**Problem**
From the listing below, output the lines between the one with "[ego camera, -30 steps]" and the one with "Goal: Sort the", including those two, and nothing else. Pictures are not copied.

**Task input**

********

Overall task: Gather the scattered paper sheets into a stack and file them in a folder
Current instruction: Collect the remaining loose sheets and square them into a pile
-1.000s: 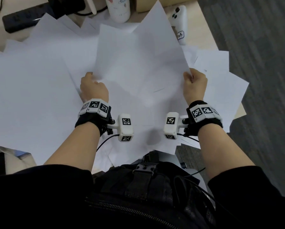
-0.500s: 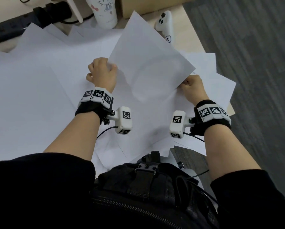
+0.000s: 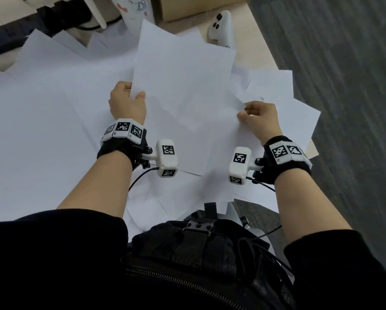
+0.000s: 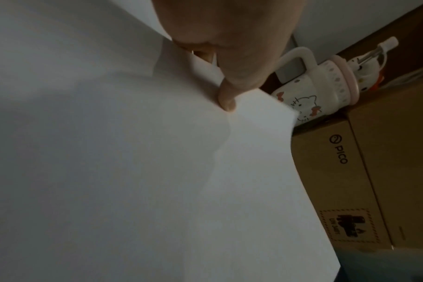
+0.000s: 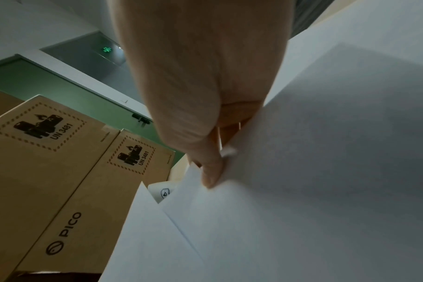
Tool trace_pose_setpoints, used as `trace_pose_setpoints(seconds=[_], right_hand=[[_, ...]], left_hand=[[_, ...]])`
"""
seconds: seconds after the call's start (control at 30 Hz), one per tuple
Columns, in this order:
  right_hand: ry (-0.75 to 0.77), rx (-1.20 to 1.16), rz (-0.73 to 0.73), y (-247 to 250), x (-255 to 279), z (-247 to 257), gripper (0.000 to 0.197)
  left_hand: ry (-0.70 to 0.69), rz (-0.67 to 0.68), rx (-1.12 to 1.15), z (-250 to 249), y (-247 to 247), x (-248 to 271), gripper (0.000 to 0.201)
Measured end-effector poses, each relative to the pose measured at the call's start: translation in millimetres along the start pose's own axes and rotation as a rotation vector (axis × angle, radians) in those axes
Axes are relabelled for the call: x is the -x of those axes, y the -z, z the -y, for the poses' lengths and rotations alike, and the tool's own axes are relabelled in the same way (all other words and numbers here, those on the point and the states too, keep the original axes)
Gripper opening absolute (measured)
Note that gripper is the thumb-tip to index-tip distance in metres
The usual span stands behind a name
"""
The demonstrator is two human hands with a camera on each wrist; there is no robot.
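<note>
While smooth white paper sheets (image 3: 53,104) lie fanned flat across the pale worktop (image 3: 258,44), the left hand (image 3: 126,104) pinches the top sheet (image 3: 183,70) by its left edge; opposite, the right hand (image 3: 260,119) pinches a thin corner.

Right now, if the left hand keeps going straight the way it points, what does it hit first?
Probably the mug at the desk's far edge. The left hand, pinching the paper sheet, points up-desk over loose sheets; the cardboard box sits just right. Depth is uncertain.
</note>
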State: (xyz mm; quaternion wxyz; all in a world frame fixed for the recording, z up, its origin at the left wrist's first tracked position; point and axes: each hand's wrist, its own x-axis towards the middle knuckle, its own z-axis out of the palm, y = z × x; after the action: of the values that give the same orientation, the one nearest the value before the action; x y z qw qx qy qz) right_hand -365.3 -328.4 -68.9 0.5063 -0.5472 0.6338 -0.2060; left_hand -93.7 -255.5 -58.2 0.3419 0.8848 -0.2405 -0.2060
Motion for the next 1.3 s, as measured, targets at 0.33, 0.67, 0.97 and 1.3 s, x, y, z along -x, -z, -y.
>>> trace_pose_setpoints(seconds=[0.33,0.67,0.97,1.3], right_hand=[[0.015,-0.088,-0.161,-6.6,4.1,4.0,0.013],[-0.207,-0.113,-0.207,-12.8,12.9,-18.1,0.01],[-0.298,-0.176,0.076,-23.1,34.0,-21.0,0.018],[-0.169,-0.046,-0.116,-22.3,31.8,-14.6,0.019]], left_hand=[[-0.138,0.333,0.175,11.9,6.2,5.3,0.016],[0.056,0.044,0.079,38.3,18.8,7.4,0.012],[0.231,-0.008,0.307,58.3,20.4,17.3,0.026],[0.172,-0.048,0.323,63.1,30.9,21.9,0.03]])
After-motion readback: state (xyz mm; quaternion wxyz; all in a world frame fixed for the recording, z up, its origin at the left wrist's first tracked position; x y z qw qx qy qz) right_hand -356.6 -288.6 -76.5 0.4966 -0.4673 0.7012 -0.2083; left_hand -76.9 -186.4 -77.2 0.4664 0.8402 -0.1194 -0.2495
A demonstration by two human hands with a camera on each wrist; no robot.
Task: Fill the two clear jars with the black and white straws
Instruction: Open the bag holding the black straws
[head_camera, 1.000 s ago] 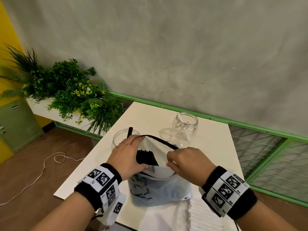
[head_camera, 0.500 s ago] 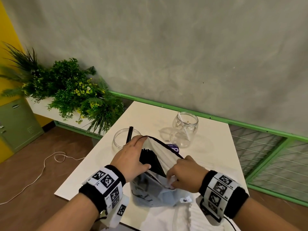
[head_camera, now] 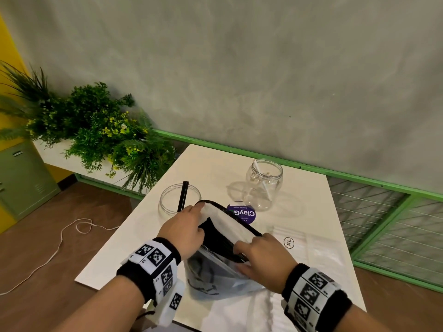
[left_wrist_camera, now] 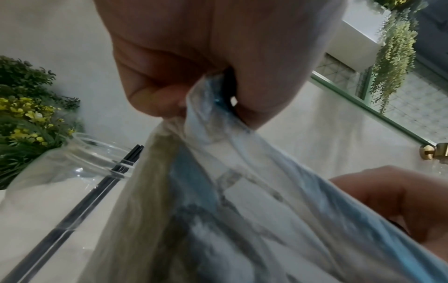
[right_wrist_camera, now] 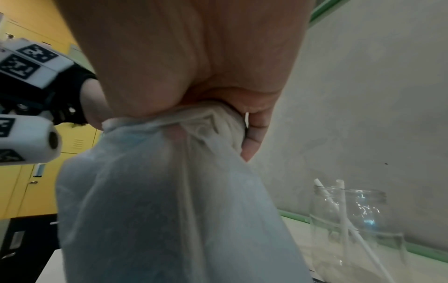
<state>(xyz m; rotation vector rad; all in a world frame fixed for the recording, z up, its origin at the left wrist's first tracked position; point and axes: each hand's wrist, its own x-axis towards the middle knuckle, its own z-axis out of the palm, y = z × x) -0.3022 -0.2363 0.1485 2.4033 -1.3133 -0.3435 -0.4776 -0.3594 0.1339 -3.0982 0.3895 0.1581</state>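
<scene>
Plants (head_camera: 96, 133) sat far left beside the white worktop (head_camera: 309, 212). Left jar (head_camera: 180, 199) stood on the worktop with black straws (head_camera: 182, 196) leaning inside, just beyond the left hand. Left hand (head_camera: 183, 232) pinched the left rim of the plastic bag (head_camera: 215, 276), fingers curled round the film, seen close in the left wrist view (left_wrist_camera: 211, 99). Bag stood open on the near worktop between both hands, dark straw bundle (head_camera: 215, 236) showing in its mouth. A purple label (head_camera: 243, 213) lay just behind the bag. Right hand (head_camera: 261, 258) gripped the bag's right rim, film bunched in its curled fingers (right_wrist_camera: 252, 134). Right jar (head_camera: 265, 184) stood further back, apart from the bag, with white straws (right_wrist_camera: 344, 216) leaning inside.
</scene>
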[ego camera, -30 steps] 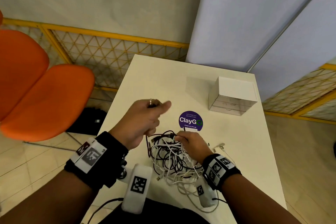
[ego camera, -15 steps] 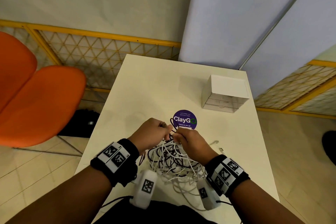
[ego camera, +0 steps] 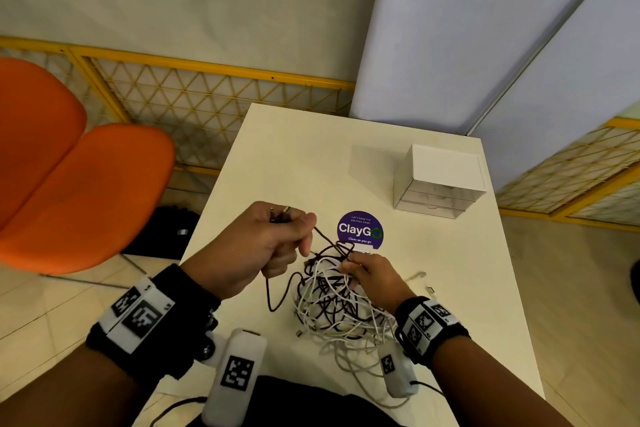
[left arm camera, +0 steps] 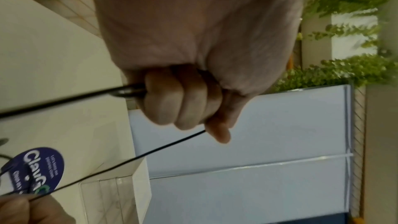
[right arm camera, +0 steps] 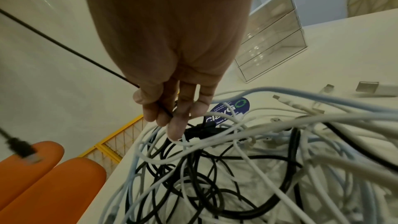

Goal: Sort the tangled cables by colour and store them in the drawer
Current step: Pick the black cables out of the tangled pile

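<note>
A tangle of black and white cables [ego camera: 332, 305] lies on the white table [ego camera: 294, 156] near its front edge. My left hand [ego camera: 277, 243] is raised left of the pile, fist curled round a black cable [ego camera: 323, 237] whose plug ends stick out above the fist; the strand runs taut down to the tangle. In the left wrist view the fist [left arm camera: 185, 108] grips the black cable [left arm camera: 64, 101]. My right hand [ego camera: 367, 270] rests on the pile's far side. Its fingertips [right arm camera: 170, 115] pinch a black strand [right arm camera: 64, 47] at the tangle [right arm camera: 215, 168]. The small drawer unit [ego camera: 440, 184] stands shut at the back right.
A round purple ClayGo sticker [ego camera: 360, 230] sits just beyond the hands. Loose white plug ends [ego camera: 420, 276] lie right of the pile. An orange chair [ego camera: 69, 184] stands left of the table, a yellow lattice fence [ego camera: 207, 104] behind it. Bare tabletop stretches behind the sticker.
Half a second ago both hands met at the far edge of the tangle. The left hand has since risen up and to the left, drawing the black cable taut.
</note>
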The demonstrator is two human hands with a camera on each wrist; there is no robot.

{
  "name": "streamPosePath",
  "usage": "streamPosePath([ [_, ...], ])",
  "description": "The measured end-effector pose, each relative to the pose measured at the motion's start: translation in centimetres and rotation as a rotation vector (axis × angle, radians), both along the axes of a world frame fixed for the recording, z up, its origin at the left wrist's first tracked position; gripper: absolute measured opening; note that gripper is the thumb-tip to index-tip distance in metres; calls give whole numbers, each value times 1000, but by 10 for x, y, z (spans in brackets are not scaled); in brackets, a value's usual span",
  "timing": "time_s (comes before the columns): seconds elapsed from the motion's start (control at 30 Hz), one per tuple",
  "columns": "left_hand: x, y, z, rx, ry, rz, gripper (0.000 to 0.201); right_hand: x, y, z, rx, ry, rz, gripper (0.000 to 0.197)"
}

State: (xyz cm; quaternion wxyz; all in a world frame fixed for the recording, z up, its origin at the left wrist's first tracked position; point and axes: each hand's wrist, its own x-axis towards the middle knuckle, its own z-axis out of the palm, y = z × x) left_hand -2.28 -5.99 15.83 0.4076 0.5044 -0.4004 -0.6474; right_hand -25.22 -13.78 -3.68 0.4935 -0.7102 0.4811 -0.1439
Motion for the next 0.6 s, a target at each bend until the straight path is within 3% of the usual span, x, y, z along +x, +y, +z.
streamPosePath([
  [0.1,6,4,-3,38,158,59,37,0,-2,-6,27,32,-7,34],
  [0.2,6,5,-7,45,199,101,28,1,0,-9,-27,74,3,32],
  [0.37,-6,-3,-26,100,25,141,18,8,2,3,-240,144,78,24],
  [0.5,-25,-13,-56,183,-74,112,24,12,8,13,-340,130,109,24],
  [0.6,-39,-22,-79,208,-286,75,26,12,14,21,-386,122,122,29],
])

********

**Expected answer**
[ego camera, -30 steps] 
[ego camera, -15 steps] 
[ego camera, +0 steps] 
[left arm camera, +0 steps] 
[right arm camera, +0 steps] 

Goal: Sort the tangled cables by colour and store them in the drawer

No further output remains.